*Task details:*
The required output is the line containing "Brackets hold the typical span" and every line after it, transcribed exactly through the end of the data below.

*Data section:*
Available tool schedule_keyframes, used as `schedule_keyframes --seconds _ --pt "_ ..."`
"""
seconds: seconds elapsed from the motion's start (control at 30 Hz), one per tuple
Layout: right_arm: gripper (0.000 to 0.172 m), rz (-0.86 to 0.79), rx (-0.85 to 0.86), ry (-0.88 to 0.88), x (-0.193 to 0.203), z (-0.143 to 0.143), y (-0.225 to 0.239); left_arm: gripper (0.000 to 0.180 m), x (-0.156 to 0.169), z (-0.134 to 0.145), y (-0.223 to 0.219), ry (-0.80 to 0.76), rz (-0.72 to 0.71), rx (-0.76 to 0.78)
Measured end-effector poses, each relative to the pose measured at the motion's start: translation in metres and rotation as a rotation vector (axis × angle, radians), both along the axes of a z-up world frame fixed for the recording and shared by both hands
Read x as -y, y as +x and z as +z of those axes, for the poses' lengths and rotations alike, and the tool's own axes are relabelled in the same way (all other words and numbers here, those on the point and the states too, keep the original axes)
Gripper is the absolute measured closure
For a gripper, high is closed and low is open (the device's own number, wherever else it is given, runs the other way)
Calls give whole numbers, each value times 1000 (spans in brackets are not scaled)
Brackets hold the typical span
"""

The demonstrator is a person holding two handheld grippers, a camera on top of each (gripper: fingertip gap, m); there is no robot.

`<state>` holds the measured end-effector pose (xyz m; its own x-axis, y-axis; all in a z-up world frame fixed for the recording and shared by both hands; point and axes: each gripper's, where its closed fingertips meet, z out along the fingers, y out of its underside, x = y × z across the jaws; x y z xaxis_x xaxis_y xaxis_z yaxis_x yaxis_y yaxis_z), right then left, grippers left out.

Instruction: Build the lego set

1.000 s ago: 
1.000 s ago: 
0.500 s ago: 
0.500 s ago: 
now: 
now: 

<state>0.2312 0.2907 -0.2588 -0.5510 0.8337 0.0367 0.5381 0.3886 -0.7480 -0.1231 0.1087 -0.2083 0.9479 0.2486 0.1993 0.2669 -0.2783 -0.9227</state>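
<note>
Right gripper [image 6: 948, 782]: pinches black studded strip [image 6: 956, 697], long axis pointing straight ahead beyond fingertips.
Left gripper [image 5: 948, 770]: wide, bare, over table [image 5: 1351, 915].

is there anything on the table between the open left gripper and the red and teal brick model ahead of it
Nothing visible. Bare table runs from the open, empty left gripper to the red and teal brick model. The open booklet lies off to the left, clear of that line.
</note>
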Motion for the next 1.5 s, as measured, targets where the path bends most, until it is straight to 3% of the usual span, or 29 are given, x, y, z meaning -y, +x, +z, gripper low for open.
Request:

*Task output:*
Brackets hold the typical span
"""

The demonstrator is a person holding two handheld grippers, a camera on top of each (gripper: fingertip gap, m); there is no robot.

`<state>` holds the measured end-effector pose (xyz m; its own x-axis, y-axis; all in a z-up world frame fixed for the recording and shared by both hands; point and axes: each gripper's, where its closed fingertips meet, z out along the fingers, y out of its underside, x = y × z across the jaws; x y z xaxis_x xaxis_y xaxis_z yaxis_x yaxis_y yaxis_z), right then left, grippers left out.

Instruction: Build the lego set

1.000 s ago: 
1.000 s ago: 
0.500 s ago: 
0.500 s ago: 
now: 
now: 

<state>0.2312 0.2907 -0.2588 -0.5510 0.8337 0.0367 0.5381 0.3886 -0.7480 -0.1231 0.1087 -0.2083 0.9479 0.2486 0.1993 0.2669 -0.2783 -0.9227</state>
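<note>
Right gripper [image 6: 948, 782]: pinches black studded strip [image 6: 956, 697], long axis pointing straight ahead beyond fingertips.
Left gripper [image 5: 948, 770]: wide, bare, over table [image 5: 1351, 915].

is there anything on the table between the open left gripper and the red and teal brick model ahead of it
Nothing visible. Bare table runs from the open, empty left gripper to the red and teal brick model. The open booklet lies off to the left, clear of that line.
</note>
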Motion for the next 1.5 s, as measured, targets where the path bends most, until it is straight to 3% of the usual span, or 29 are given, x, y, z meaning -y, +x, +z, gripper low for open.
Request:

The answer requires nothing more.